Boundless botanical curiosity originating in the British Isles, augmented by the special microclimate of the lake: this famous garden of somewhat Victorian tastes has joyous flowerbeds, exotic greenhouses, and rare specimens that are now in their maturity.

In 1931, an advertisement appeared in “The Times” regarding the sale of a villa, at that time known as “la Crocetta”. It was read by a Scottish Captain called Neil McEacharn, who was travelling on the Orient Express. Thus begins the story of one of the most important botanical gardens in the world. Designed by Swiss architect Augusto Guidicini for Count Orsetti, the villa occupies a panoramic position, in a park overlooking Lake Maggiore that, between 1931 and 1940, would be transformed into a botanical garden that took advantage of the favorable micro-climate. The complex was renamed to honour an ancestor of the buyer’s, who Napoleon had appointed Duke of Taranto. Gardener Henry Cocker directed the works, blending together areas of different character, ranging from formal Italian (with pools, statues and terraces), to “English”, criss-crossed by some 7 km of paths that constantly offer different botanical scenes and landscapes. Over the years, the garden has grown richer and richer: the 8,500 species catalogued by McEacharn in 1963 have now risen to almost 20,000, and include: eucalyptus, azaleas, rhododendrons, magnolias, maples, camellias, dahlias, tulips, lotus flowers, heather, hydrangeas, and rare tropical plants.

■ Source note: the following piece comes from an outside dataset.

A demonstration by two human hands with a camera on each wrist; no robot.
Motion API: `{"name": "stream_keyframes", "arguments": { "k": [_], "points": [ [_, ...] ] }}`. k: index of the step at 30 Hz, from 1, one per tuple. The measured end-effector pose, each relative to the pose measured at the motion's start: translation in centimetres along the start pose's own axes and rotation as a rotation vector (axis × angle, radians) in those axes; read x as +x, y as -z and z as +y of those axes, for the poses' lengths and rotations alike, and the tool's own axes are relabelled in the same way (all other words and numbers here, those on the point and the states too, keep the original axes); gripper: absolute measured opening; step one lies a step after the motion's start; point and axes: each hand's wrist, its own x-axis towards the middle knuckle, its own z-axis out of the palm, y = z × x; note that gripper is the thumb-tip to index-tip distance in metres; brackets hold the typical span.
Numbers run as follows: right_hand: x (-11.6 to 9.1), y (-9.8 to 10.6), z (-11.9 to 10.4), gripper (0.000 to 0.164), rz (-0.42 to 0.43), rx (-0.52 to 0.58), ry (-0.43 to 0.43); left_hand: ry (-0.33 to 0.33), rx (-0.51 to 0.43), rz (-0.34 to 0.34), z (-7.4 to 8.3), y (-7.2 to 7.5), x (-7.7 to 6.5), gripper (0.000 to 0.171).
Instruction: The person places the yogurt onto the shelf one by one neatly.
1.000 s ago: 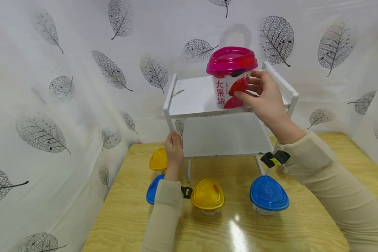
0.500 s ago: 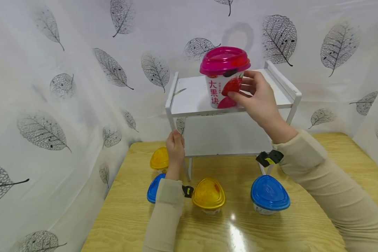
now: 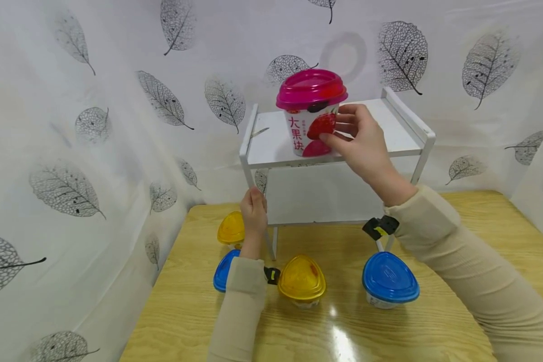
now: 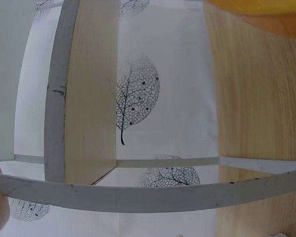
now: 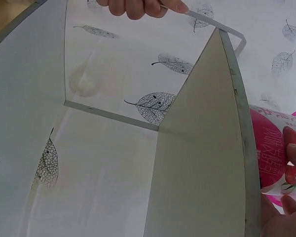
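Pink-lidded cup (image 3: 306, 128) at the front edge of the white rack (image 3: 271, 146)'s top shelf, the right hand (image 3: 365, 143)'s fingers clamped on its side.
Whether its base touches the shelf, I cannot tell; the right wrist view cuts off its lid. The left hand (image 3: 254, 213)'s fingers are curled round the rack's left post, and the left sleeve (image 3: 241, 304) half hides a blue-lidded cup (image 3: 222, 270) on the bench (image 3: 176, 322). Since a second ago, the pink-lidded cup has shifted left.
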Motion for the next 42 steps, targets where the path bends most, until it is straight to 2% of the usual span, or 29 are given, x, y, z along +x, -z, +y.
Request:
{"name": "stream_keyframes", "arguments": {
  "k": [3,8,11,15,18,25,29,36,42],
  "points": [
    [0.0,-0.2,0.0,0.050,-0.007,0.002,-0.003,-0.001,-0.002,0.004,-0.7,0.1,0.0,0.059],
    [0.1,-0.5,-0.1,0.050,-0.018,-0.013,-0.007,0.025,-0.015,0.000,-2.7,0.2,0.1,0.060],
    [0.1,-0.7,-0.2,0.048,-0.023,-0.027,-0.008,0.038,-0.015,0.002,-3.1,0.2,0.1,0.058],
    [0.3,-0.9,-0.2,0.047,-0.026,-0.043,-0.003,0.022,-0.010,0.005,-3.2,0.1,0.1,0.059],
    [0.4,-1.1,-0.1,0.045,-0.026,-0.052,0.005,0.020,-0.011,0.005,-3.2,0.1,0.1,0.059],
    [0.8,-1.5,0.1,0.042,-0.026,-0.051,0.021,0.062,-0.022,-0.003,-3.1,0.2,0.0,0.053],
    [0.8,-1.5,0.1,0.042,-0.034,-0.060,0.021,0.052,-0.025,-0.012,-2.8,0.2,0.0,0.056],
    [0.9,-1.6,-0.2,0.045,-0.057,-0.069,0.002,0.020,-0.017,-0.008,-0.2,0.0,-0.1,0.059],
    [1.0,-1.8,-0.4,0.046,-0.070,-0.069,-0.005,0.016,-0.005,-0.009,-0.1,0.0,-0.1,0.061]
  ]
}}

Neil McEacharn donated the villa to the Italian State in 1939, retaining the right to use it and be buried there, in a mausoleum built in 1965. The areas of the park flow into one another with great variety. Thanks in part to the seasonal blooms, it is a more-or-less continuous spectacle: from the entrance boulevard with its dense conifers to the labyrinth of dahlias, a little valley full of arboreal broom and the Cotoneaster waterfalls, terraced gardens with pools, statues and beds of annual plants, which are perhaps the park’s hallmark feature.